Die Ergebnisse dieser Studie soll er nun auf höchster Unternehmensebene präsentieren. Doch in diesem Moment ist sein Vertrauen gleich null: Wie nur, fragt er mich, soll er seine Erkenntnisse vermitteln? Diese seien so vielfältig und komplex, dass er dafür Stunden, wenn nicht Tage bräuchte, um sie verständlich darzulegen.

PEEP statt Blabla

Versuchen Sie es doch einfach mit PEEP, anstatt mit Blabla, antworte ich ihm.  Was bedeutet dies? Punkt präsentieren, Erklärung liefern, Exempel geben, Punkt zusammenfassen – PEEP! So einfach ist es. Wäre da nicht immer der Hang nach mehr.
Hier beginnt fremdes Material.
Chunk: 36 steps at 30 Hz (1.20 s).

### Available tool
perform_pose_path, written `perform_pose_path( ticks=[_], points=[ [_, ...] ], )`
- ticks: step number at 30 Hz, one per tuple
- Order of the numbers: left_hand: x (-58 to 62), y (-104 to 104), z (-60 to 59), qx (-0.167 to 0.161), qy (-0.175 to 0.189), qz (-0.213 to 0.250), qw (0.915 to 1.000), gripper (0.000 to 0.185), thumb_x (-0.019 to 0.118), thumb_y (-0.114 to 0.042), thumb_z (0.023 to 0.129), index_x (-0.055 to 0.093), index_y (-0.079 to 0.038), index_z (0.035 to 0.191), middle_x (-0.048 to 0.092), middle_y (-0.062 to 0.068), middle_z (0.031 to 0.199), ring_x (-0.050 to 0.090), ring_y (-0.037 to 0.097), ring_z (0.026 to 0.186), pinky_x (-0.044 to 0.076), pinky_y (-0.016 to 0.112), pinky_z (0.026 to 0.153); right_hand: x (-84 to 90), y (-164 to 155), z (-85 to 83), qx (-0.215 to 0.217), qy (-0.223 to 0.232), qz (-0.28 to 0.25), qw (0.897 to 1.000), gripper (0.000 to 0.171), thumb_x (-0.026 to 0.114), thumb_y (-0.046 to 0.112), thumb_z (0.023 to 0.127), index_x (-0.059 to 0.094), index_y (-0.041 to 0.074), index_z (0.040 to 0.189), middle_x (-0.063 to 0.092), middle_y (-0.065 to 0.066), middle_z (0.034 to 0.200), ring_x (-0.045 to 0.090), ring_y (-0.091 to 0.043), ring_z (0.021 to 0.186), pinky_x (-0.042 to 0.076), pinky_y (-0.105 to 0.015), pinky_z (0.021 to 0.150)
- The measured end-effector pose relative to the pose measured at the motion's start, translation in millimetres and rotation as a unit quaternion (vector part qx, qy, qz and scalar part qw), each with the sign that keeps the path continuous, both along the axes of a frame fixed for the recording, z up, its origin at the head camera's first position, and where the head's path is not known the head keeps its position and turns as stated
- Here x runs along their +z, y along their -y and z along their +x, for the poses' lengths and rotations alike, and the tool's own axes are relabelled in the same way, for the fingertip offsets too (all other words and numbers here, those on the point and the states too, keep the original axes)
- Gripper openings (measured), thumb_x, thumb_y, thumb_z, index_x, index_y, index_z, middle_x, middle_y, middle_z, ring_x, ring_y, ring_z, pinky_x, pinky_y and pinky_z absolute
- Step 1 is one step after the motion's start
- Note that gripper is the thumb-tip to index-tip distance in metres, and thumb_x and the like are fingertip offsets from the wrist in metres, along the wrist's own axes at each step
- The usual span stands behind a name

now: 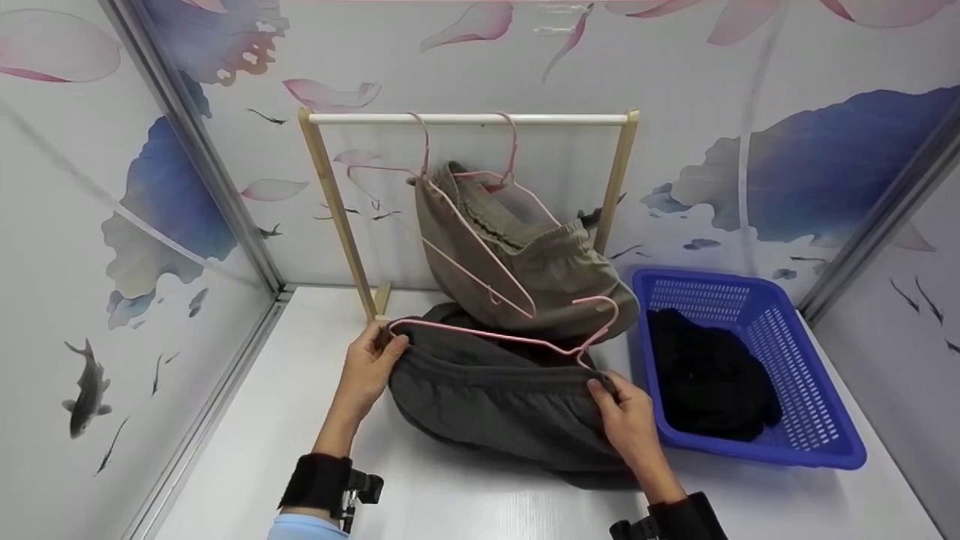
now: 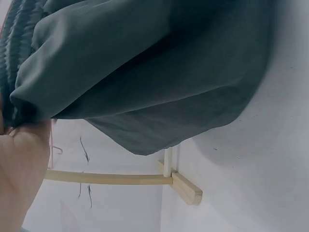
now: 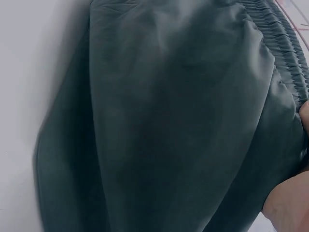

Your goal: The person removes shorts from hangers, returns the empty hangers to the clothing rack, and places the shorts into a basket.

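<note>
Dark grey elastic-waisted trousers [image 1: 495,412] hang stretched between both hands, close over the table. My left hand [image 1: 371,367] pinches the left end of the waistband, thumb on top, right at one end of a pink hanger [image 1: 480,331]. The right hand [image 1: 628,412] grips the waistband's other end, its thumb on the front side. The hanger lies along the waist opening with its hook toward the upper right, and its right end is hidden behind the waistband. In the left wrist view, the trousers' cloth [image 2: 145,82] drapes beside the hand; in the right wrist view the cloth [image 3: 169,121] fills most of the picture.
Behind the hands stands a rack with a white rail [image 1: 375,119] and wooden legs [image 1: 337,202]. Khaki elastic-waisted bottoms [image 1: 555,277] hang there among two pink hangers. A blue basket [image 1: 817,375] on the right holds black cloth [image 1: 709,375]. Printed panels enclose the white table [image 1: 247,450].
</note>
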State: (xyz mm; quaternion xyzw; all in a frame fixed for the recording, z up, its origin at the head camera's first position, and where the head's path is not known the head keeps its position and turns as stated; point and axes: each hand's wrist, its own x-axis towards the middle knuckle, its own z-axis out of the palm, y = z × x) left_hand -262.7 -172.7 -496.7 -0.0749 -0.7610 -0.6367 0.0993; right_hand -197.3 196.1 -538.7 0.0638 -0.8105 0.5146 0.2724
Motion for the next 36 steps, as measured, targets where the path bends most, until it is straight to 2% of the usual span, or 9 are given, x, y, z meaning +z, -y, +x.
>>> perform_pose_path(
  ticks=[6,8,11,14,17,24,29,32,36],
  points=[
    [3.7,6.9,2.1,-0.106,0.050,0.042,0.9922,0.039,0.072,-0.004,0.095,0.060,0.003,0.132,0.061,0.009,0.115,0.061,0.014,0.101,0.052,0.022,0.086,-2.6,-4.1,-0.9,-0.003,-0.001,0.010,1.000,0.008,0.069,0.002,0.096,0.075,0.006,0.094,0.061,0.002,0.073,0.051,-0.006,0.068,0.040,-0.017,0.064],
    [4.7,9.6,2.4,-0.130,0.066,0.040,0.9885,0.043,0.073,-0.001,0.093,0.058,0.005,0.133,0.059,0.009,0.114,0.061,0.014,0.100,0.052,0.022,0.085,-3.5,-4.9,-1.1,-0.003,-0.004,0.012,1.000,0.007,0.069,0.003,0.097,0.075,0.005,0.094,0.059,0.003,0.071,0.050,-0.006,0.066,0.039,-0.018,0.063],
    [6.7,11.2,2.7,-0.146,0.077,0.018,0.9861,0.047,0.071,0.004,0.086,0.059,0.007,0.131,0.060,0.009,0.111,0.058,0.014,0.097,0.051,0.023,0.082,-3.9,-4.9,-1.1,-0.004,-0.011,0.016,1.000,0.007,0.070,0.003,0.097,0.075,0.005,0.093,0.057,0.003,0.070,0.049,-0.006,0.067,0.038,-0.018,0.063],
    [7.8,9.8,2.4,-0.137,0.079,-0.019,0.9872,0.047,0.068,0.007,0.081,0.062,0.005,0.128,0.062,0.008,0.111,0.056,0.017,0.097,0.050,0.025,0.083,-4.1,-4.2,-0.7,-0.003,-0.019,0.019,1.000,0.008,0.070,0.002,0.096,0.075,0.007,0.091,0.058,0.003,0.071,0.050,-0.007,0.068,0.039,-0.018,0.064],
    [9.9,7.0,2.9,-0.113,0.086,-0.048,0.9887,0.042,0.066,0.009,0.080,0.066,0.003,0.122,0.063,0.009,0.108,0.053,0.020,0.096,0.047,0.029,0.083,-4.4,-3.1,0.1,0.001,-0.028,0.020,0.999,0.010,0.071,-0.001,0.094,0.075,0.008,0.090,0.062,0.002,0.074,0.052,-0.006,0.069,0.040,-0.017,0.066],
    [12.6,0.8,5.4,-0.054,0.111,-0.117,0.9854,0.041,0.064,0.005,0.089,0.069,-0.004,0.128,0.069,0.013,0.123,0.059,0.023,0.105,0.047,0.040,0.096,-5.4,-0.2,0.4,0.005,-0.056,0.025,0.998,0.014,0.072,-0.009,0.088,0.075,0.004,0.089,0.071,-0.005,0.080,0.058,-0.003,0.074,0.044,-0.013,0.071],
    [12.1,-1.0,5.5,-0.047,0.120,-0.099,0.9867,0.046,0.058,0.008,0.087,0.065,0.000,0.132,0.066,0.014,0.124,0.056,0.023,0.104,0.045,0.035,0.092,-8.4,-1.4,-0.8,-0.010,-0.067,0.029,0.997,0.006,0.072,-0.008,0.089,0.073,-0.003,0.092,0.073,-0.010,0.083,0.059,-0.002,0.077,0.043,-0.010,0.073],
    [9.7,-0.3,4.5,-0.046,0.137,-0.085,0.9859,0.047,0.054,0.008,0.086,0.063,0.001,0.132,0.063,0.015,0.123,0.053,0.025,0.102,0.043,0.034,0.088,-6.8,-2.0,-0.1,-0.006,-0.063,0.022,0.998,0.004,0.072,-0.004,0.091,0.074,-0.002,0.094,0.071,-0.008,0.080,0.057,-0.001,0.074,0.043,-0.011,0.070],
    [7.0,-0.5,4.5,-0.047,0.157,-0.088,0.9824,0.046,0.053,0.006,0.087,0.060,0.003,0.132,0.060,0.017,0.127,0.052,0.026,0.107,0.043,0.037,0.094,-1.0,-0.9,2.1,0.000,-0.062,0.013,0.998,0.010,0.071,-0.007,0.091,0.075,0.002,0.095,0.066,-0.005,0.074,0.052,-0.002,0.068,0.041,-0.015,0.064]
  ],
)
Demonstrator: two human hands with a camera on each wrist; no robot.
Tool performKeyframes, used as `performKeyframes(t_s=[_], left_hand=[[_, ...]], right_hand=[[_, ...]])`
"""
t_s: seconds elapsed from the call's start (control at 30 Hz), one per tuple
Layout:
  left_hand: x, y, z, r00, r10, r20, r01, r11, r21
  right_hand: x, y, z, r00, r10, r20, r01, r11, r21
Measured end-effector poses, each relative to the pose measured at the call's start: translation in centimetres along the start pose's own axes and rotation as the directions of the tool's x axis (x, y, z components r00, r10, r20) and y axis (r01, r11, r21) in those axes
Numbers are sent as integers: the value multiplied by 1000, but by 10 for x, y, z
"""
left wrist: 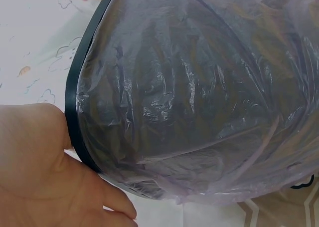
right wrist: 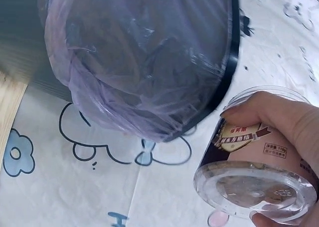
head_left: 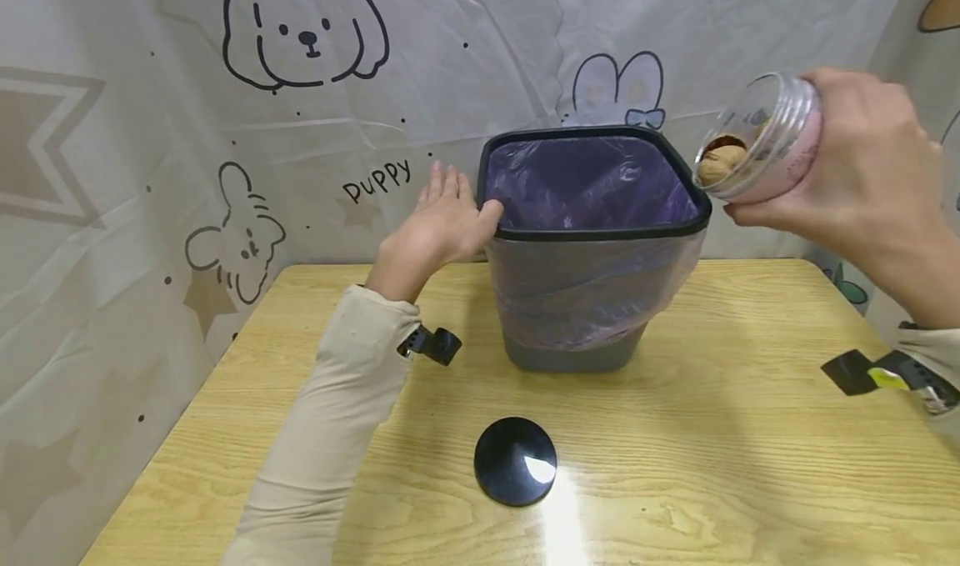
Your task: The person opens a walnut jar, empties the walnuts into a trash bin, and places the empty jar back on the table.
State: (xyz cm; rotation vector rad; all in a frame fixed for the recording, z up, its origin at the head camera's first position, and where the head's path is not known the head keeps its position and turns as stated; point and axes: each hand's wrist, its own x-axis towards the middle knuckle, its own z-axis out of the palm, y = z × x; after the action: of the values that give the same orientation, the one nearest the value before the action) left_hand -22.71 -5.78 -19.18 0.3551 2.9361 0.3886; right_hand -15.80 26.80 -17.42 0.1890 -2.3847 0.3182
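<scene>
A grey waste bin (head_left: 577,333) lined with a purple plastic bag (head_left: 592,182) stands on the wooden table (head_left: 712,466). My left hand (head_left: 450,220) rests with straight fingers against the bin's black rim (left wrist: 74,117), thumb on its left edge. My right hand (head_left: 862,166) grips a clear plastic jar (head_left: 757,141), tilted on its side with its open mouth toward the bin's right rim. A walnut (head_left: 722,164) lies at the jar's mouth. In the right wrist view the jar (right wrist: 256,162) shows its base and brown label beside the bagged bin (right wrist: 139,62).
A round black lid (head_left: 515,461) lies flat on the table in front of the bin. A cartoon-printed sheet (head_left: 300,116) hangs as a wall behind and to the left. The table's edges run along the left and right.
</scene>
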Motion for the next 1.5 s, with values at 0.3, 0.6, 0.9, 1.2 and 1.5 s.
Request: performKeyframes(t_s=[0.3, 0.6, 0.9, 1.2, 1.5], left_hand=[[0, -1, 2, 1000, -1, 8, 1, 1000, 2], [-1, -2, 2, 1000, 5, -7, -5, 1000, 6], [1, 0, 2, 1000, 11, -8, -11, 1000, -6], [1, 1, 1, 1000, 9, -1, -9, 1000, 6], [3, 0, 2, 1000, -3, 1, 3, 1000, 18]], right_hand=[[17, -9, 18, 987, -159, 7, 158, 976, -150], [22, -9, 18, 977, -212, 16, 211, 961, -180], [22, -8, 18, 975, -222, 15, 221, 957, -188], [27, -8, 18, 917, -397, -26, 384, 900, -208], [27, -8, 19, 896, -442, -32, 426, 879, -216]])
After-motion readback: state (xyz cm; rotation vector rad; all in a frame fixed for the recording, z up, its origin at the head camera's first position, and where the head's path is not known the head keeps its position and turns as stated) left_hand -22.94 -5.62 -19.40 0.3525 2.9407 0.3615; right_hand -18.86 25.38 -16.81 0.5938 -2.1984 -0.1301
Präsentieren heisst Weglassen

Der Anspruch auf Vollständigkeit ist der grösste Stolperstein auf dem Weg zu einer überzeugenden Präsentation. Eine Grundregel für Präsentationen lautet deshalb: Mut haben zum Weglassen. Wer in einem begrenzten Zeitrahmen einem Publikum Inhalte vermitteln will, muss reduzieren und noch einmal reduzieren. Werfen Sie Ballast ab. Weniger ist so viel mehr!

In einer mündlichen Präsentation geht es nicht darum, sein Wissen in unendlichen Weiten auszubreiten. Es geht nicht darum, sein ganzes Können darzustellen. Es geht darum, einzelne wenige Punkte herauszuschälen und mit Erklärungen und Beispielen zu illustrieren.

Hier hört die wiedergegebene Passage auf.